* [Task requirements]: Would you transcribe the listing exactly as it stands, minus any images?

* [Recorded information]:
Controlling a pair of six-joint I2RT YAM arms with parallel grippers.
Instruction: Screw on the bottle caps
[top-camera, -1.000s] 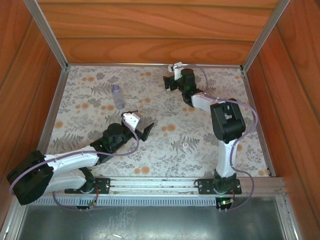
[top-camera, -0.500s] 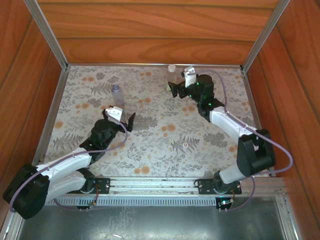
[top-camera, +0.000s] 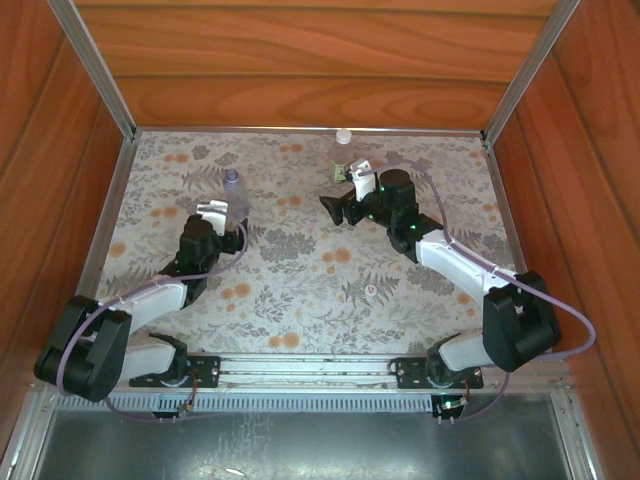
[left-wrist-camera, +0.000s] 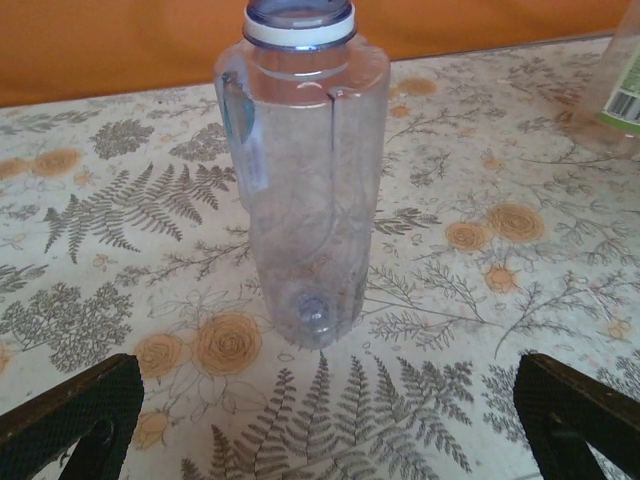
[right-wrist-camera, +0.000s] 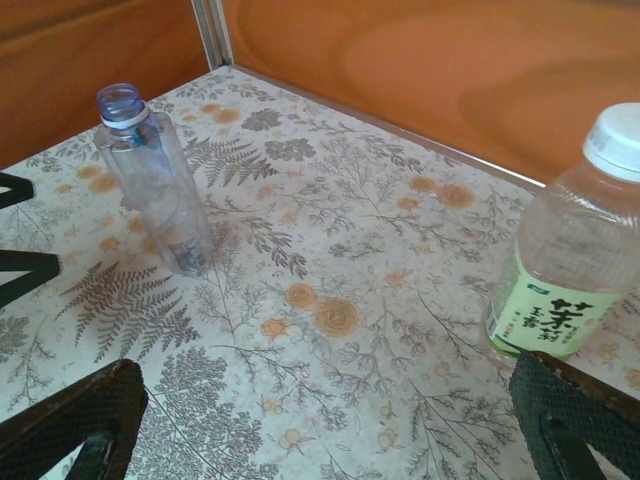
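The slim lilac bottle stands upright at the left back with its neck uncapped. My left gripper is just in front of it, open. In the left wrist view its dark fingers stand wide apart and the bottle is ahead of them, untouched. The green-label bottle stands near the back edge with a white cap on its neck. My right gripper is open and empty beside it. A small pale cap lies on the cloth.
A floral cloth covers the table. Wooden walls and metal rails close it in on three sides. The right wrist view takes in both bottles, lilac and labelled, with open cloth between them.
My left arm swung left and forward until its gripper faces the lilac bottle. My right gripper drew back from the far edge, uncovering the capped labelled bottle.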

* [Answer for the task]:
Controlling a pair of six-joint I2RT YAM arms with parallel grippers.
Instruction: Screw on the bottle caps
[top-camera, -1.000s] 
[top-camera, -0.500s] 
[top-camera, +0.000s] 
[left-wrist-camera, +0.000s] 
[right-wrist-camera, +0.000s] 
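The slim lilac bottle stands upright at the left back with its neck uncapped. My left gripper is just in front of it, open. In the left wrist view its dark fingers stand wide apart and the bottle is ahead of them, untouched. The green-label bottle stands near the back edge with a white cap on its neck. My right gripper is open and empty beside it. A small pale cap lies on the cloth.
A floral cloth covers the table. Wooden walls and metal rails close it in on three sides. The right wrist view takes in both bottles, lilac and labelled, with open cloth between them.
My left arm swung left and forward until its gripper faces the lilac bottle. My right gripper drew back from the far edge, uncovering the capped labelled bottle.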

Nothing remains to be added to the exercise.